Provided data =
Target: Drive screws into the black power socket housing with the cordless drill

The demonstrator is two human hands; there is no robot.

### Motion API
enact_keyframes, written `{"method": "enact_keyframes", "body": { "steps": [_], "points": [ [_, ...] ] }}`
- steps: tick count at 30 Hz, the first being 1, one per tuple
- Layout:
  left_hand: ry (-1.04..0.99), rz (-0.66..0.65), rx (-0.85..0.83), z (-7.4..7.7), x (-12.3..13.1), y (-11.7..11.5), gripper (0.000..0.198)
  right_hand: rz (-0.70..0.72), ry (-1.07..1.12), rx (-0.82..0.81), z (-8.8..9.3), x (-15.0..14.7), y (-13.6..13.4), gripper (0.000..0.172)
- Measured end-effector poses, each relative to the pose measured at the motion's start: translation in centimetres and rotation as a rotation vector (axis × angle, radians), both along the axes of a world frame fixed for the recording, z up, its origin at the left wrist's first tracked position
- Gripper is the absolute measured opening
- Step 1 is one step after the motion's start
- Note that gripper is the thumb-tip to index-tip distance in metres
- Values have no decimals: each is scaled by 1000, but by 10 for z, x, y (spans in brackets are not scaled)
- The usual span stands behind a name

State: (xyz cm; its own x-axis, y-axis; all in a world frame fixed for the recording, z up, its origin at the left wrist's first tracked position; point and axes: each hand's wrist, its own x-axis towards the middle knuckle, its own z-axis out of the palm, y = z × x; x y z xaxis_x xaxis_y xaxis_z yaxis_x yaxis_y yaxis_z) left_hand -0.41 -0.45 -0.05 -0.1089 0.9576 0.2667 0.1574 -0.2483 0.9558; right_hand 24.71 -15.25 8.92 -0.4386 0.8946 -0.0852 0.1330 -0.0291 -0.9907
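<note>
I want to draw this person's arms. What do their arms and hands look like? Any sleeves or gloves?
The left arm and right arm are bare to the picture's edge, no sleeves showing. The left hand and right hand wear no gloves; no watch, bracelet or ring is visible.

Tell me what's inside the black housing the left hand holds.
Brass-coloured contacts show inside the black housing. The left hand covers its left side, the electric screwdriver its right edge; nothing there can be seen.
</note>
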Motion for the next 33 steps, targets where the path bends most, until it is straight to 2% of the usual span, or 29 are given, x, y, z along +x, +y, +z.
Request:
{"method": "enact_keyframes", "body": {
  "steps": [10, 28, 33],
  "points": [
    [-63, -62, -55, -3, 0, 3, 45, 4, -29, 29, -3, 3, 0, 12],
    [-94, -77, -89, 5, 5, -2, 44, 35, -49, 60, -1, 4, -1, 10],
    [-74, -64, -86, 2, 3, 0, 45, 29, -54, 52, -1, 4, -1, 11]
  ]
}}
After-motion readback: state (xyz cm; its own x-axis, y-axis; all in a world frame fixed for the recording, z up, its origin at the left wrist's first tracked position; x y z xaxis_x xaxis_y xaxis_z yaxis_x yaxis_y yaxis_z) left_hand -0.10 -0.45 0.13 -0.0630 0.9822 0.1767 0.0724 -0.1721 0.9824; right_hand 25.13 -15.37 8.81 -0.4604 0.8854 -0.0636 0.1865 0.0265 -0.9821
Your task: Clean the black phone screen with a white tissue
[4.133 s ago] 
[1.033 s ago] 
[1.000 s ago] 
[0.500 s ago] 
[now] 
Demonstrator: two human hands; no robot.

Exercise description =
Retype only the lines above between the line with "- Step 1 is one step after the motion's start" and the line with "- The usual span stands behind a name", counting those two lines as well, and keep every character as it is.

Written reply =
- Step 1 is one step after the motion's start
- Note that gripper is the thumb-tip to index-tip distance in metres
- Values have no decimals: each is scaled by 1000, but by 10 for z, x, y (spans in brackets are not scaled)
- The usual span stands behind a name

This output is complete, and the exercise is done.